What you are asked to do ▸ Return, exactly as written, every line from the first line of the data below through the line that contains "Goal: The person".

Dataset records ▸

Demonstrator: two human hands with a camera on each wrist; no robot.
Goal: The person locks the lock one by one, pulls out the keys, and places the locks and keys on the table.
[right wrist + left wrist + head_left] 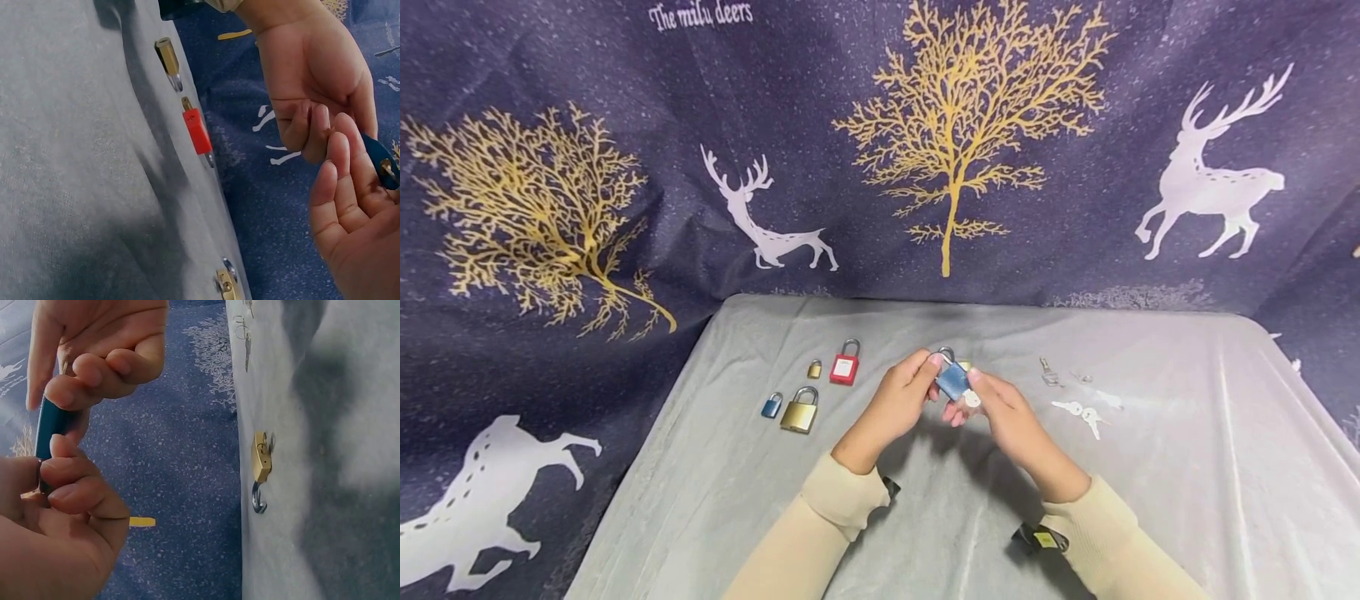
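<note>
Both hands hold a blue padlock (pixel 953 381) up over the cloth-covered table. My left hand (pixel 898 396) pinches it at the shackle end, thumb on the near side. The thumb and fingers of my right hand (pixel 1009 417) grip the body's other end. A silver key (pixel 972 399) shows by the padlock's lower corner, at the right fingers. In the left wrist view the blue padlock (pixel 50 428) appears edge-on, partly hidden by fingers. A brass padlock (pixel 261 456) with a key in it lies beyond, its shackle swung out; in the head view the hands mostly cover it.
Left on the grey cloth (pixel 700 500) lie a red padlock (pixel 844 368), a large brass padlock (pixel 799 415), a small brass padlock (pixel 815 369) and a small blue padlock (pixel 771 406). Several loose keys (pixel 1077 409) lie at the right. A patterned curtain (pixel 1037 250) hangs behind.
</note>
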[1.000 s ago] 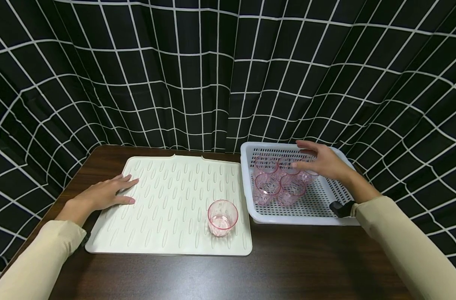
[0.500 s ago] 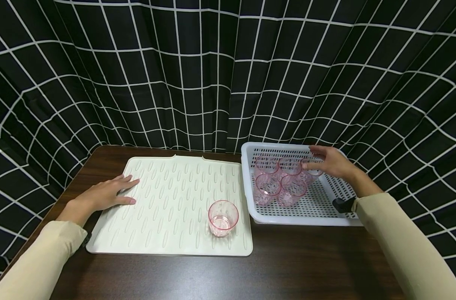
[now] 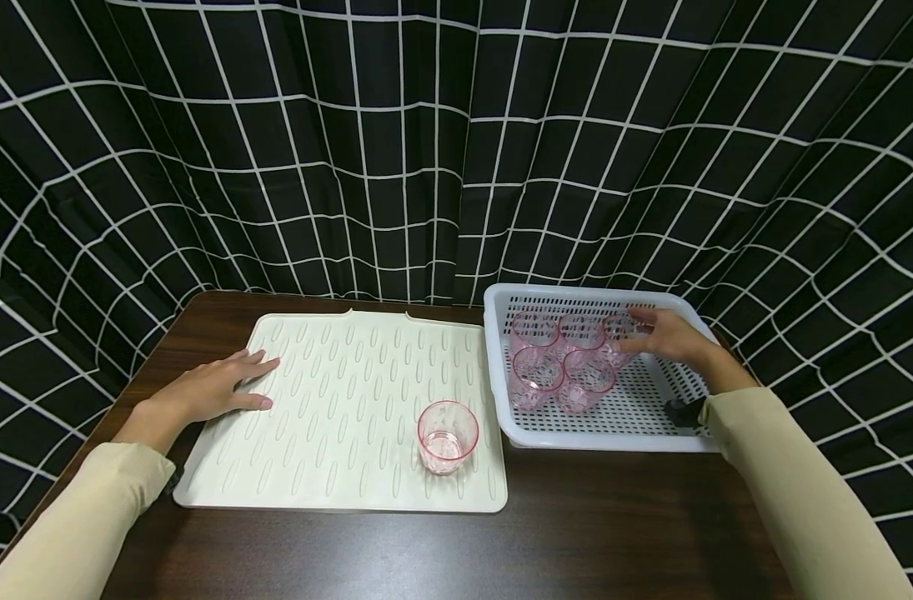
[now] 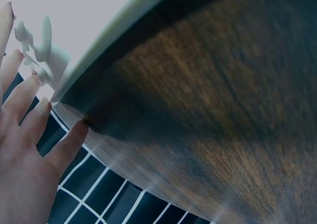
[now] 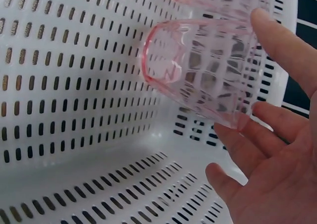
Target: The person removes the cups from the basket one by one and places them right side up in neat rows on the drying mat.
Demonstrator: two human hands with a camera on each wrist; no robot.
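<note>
In the head view my left hand (image 3: 208, 389) lies with fingers spread on the left edge of a cream drying mat (image 3: 336, 417). The left wrist view shows that hand (image 4: 34, 130) beside the mat's edge. My right hand (image 3: 669, 340) reaches into a white plastic basket (image 3: 636, 421). Its thumb and fingers are on opposite sides of the rim of a pink-tinted clear glass (image 5: 203, 70), the back-right one of the group. Several like glasses (image 3: 537, 375) stand upright, close together, in the basket's left part. One more glass (image 3: 446, 437) stands on the mat, near its right front corner.
Mat and basket sit side by side on a dark wooden table (image 3: 614, 517). The basket has slotted walls and a raised rim. A black curtain with a white grid (image 3: 396, 167) hangs right behind and around the table.
My right hand has moved right over the basket, from the back-middle glass to the back-right one, and its thumb and fingers have come in around that rim. The left hand stays put.
</note>
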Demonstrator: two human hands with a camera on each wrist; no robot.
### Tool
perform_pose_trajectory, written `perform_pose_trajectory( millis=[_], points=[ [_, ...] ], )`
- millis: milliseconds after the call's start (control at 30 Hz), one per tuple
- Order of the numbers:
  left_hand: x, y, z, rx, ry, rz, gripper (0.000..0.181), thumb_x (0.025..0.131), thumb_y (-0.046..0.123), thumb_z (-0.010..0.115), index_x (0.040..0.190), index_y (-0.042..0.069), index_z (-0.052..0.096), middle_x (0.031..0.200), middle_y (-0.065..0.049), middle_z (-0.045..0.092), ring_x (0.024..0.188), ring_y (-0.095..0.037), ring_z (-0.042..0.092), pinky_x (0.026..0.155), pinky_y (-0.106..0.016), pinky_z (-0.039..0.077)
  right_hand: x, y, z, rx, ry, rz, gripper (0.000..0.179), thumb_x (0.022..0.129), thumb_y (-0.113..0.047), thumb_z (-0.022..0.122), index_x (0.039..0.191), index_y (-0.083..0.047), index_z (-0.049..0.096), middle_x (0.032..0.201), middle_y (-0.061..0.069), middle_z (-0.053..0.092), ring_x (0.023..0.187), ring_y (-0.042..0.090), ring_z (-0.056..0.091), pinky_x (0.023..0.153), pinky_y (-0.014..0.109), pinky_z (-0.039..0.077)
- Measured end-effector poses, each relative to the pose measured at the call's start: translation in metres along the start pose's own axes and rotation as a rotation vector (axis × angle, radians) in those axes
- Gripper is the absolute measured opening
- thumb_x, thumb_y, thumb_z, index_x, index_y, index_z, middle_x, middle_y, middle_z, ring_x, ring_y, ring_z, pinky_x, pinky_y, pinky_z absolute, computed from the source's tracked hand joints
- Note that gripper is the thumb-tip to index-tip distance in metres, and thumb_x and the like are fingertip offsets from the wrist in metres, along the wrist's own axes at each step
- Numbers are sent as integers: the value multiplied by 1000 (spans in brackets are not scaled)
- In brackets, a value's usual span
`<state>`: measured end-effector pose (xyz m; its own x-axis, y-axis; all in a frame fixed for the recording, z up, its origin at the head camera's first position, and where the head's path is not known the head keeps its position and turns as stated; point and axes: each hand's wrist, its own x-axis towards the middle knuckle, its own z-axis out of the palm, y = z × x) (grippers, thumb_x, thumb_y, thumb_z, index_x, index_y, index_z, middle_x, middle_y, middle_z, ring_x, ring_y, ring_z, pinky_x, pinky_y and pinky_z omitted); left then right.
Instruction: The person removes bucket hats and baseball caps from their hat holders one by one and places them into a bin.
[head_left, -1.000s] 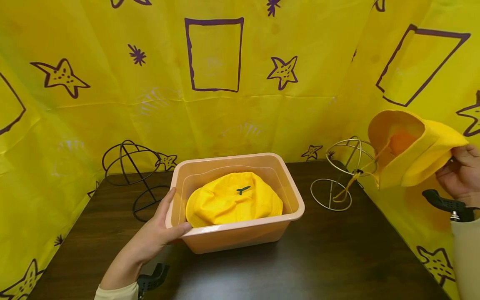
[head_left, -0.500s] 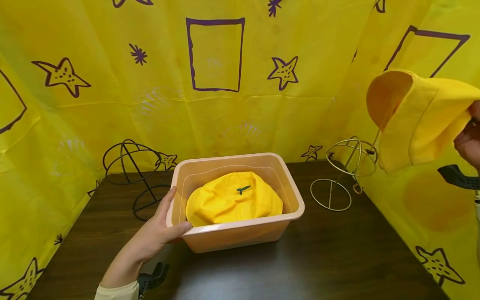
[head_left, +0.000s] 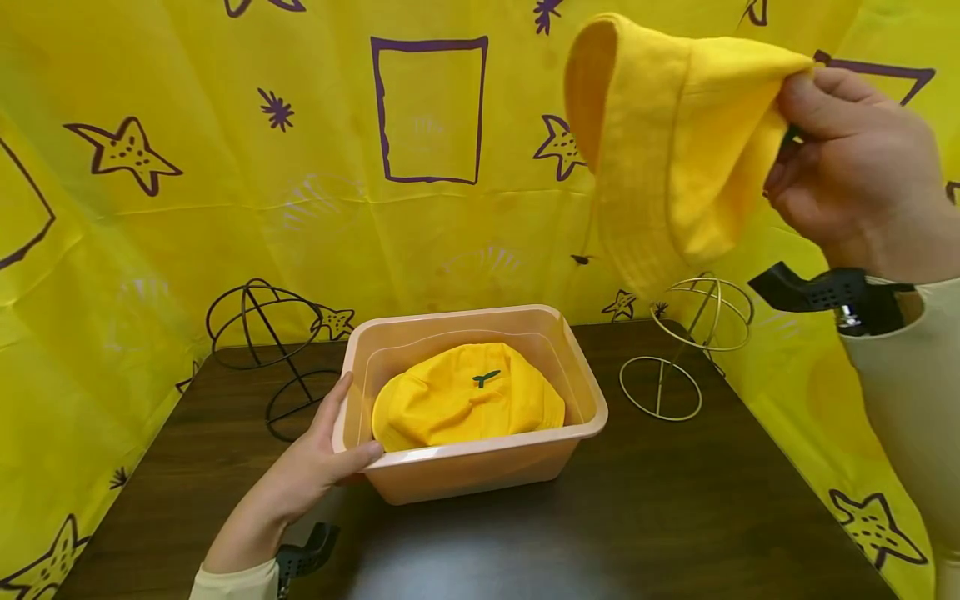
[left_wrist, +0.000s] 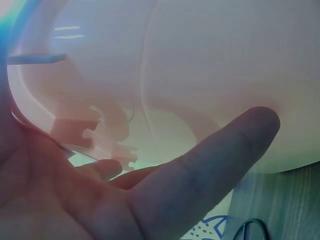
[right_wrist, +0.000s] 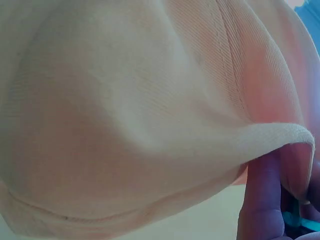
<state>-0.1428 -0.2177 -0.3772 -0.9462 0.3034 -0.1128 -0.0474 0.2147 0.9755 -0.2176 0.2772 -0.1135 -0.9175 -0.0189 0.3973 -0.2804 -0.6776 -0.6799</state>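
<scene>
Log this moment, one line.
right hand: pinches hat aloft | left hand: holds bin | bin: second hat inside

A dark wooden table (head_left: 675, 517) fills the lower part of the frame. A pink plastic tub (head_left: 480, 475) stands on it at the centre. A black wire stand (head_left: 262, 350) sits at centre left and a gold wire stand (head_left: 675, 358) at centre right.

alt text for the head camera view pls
A person's right hand holds up a yellow hat by its brim, while the left hand grips the rim of a pink plastic bin containing a second yellow hat. Two wire hat stands sit on the dark table.
</scene>
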Motion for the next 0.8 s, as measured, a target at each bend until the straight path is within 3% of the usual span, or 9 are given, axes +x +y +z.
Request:
perform_pose_trajectory(
  millis=[167,333,467,600,700,800],
  points=[
    [0,-1,-1,-4,-6,-5,105,91,23,74,160,30,-4,157,-29,5,108,-36,58,83,-48,53,0,43,40,-105,8,117,14,95,2,62,105,11,61,98,18,58,80,30,56,55,37,44],
    [0,0,-1,-10,-7,-6,105,90,23,74,160,31,-4,156,-31,11,106,-35,59,84,-50,52,-7,91,57,-359,-27,210,16,91,-6,71,100,5,64,100,14,58,83,26,59,66,37,52],
    [0,0,-1,5,-3,6,105,90,24,74,160,29,-3,158,-29,7,110,-37,56,84,-48,52,-8,121,43,-753,-84,268,18,95,-14,69,104,2,67,105,15,61,88,25,64,73,38,56],
    [1,0,-1,11,-4,15,105,90,24,74,160,28,-3,158,-28,2,117,-41,52,84,-44,52,-12,144,18,-1251,-228,277,20,97,-21,67,106,-4,72,103,12,65,86,25,63,69,37,57],
    [0,-1,-1,23,3,24,105,90,23,74,160,28,-3,158,-29,3,119,-43,50,86,-41,51,-17,158,11,-1446,-349,274,18,96,-24,70,105,-10,76,97,8,68,79,24,63,64,36,56],
    [0,-1,-2,33,5,28,104,90,22,74,160,28,-3,158,-29,4,120,-43,50,86,-41,50,-23,172,16,-1532,-484,278,14,95,-25,71,102,-15,77,93,1,70,74,21,63,65,35,54]
  ],
)
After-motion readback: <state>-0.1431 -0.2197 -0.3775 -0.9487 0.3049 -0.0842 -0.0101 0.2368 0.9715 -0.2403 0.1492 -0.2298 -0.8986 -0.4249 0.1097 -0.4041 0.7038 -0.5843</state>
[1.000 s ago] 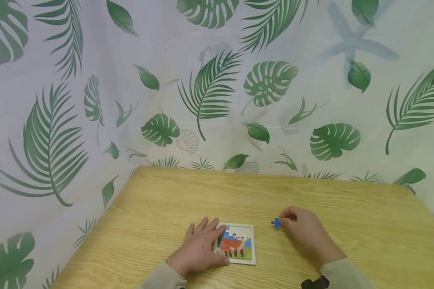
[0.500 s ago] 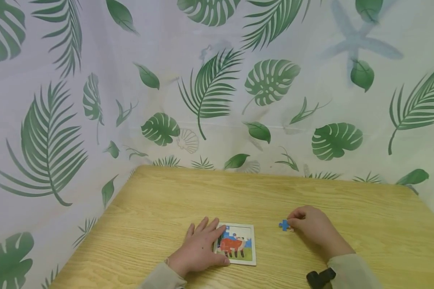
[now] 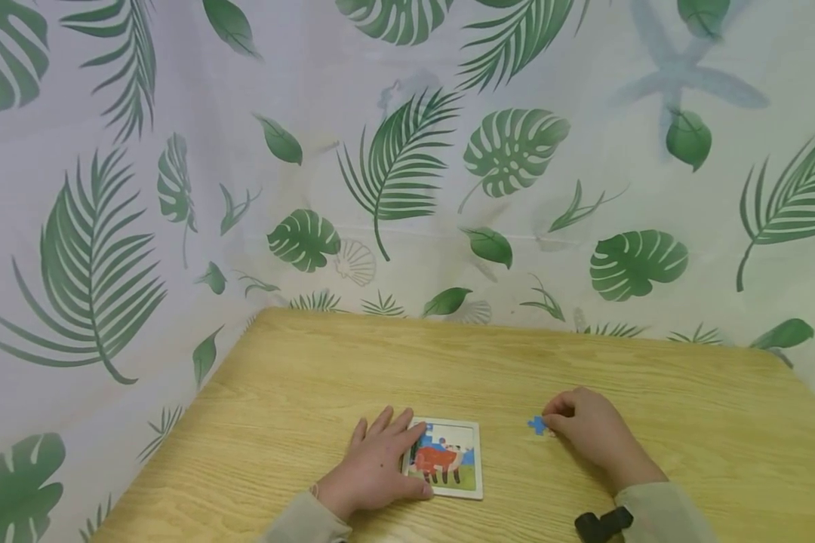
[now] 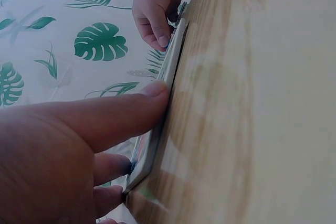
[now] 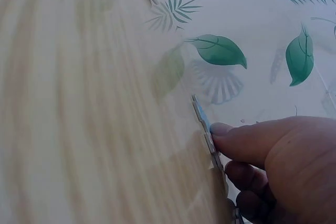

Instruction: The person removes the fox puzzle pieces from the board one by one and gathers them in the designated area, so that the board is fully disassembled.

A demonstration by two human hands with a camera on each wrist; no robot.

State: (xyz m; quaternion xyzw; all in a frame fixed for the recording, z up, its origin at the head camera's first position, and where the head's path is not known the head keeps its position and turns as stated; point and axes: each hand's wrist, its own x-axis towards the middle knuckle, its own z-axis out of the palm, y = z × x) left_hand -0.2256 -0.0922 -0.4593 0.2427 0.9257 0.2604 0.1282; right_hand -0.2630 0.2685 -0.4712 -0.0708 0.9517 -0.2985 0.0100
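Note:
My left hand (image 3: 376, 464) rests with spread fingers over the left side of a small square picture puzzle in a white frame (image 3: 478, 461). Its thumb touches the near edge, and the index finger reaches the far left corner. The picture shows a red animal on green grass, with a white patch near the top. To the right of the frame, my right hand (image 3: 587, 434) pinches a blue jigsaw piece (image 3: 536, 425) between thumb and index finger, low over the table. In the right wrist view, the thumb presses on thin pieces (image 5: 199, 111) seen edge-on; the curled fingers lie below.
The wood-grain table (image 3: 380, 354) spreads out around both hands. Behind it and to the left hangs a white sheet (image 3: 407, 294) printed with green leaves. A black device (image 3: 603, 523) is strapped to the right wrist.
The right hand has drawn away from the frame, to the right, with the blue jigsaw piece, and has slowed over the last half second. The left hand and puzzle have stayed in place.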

Response area ▸
Demonstrator: two human hands with a camera on each wrist; no robot.
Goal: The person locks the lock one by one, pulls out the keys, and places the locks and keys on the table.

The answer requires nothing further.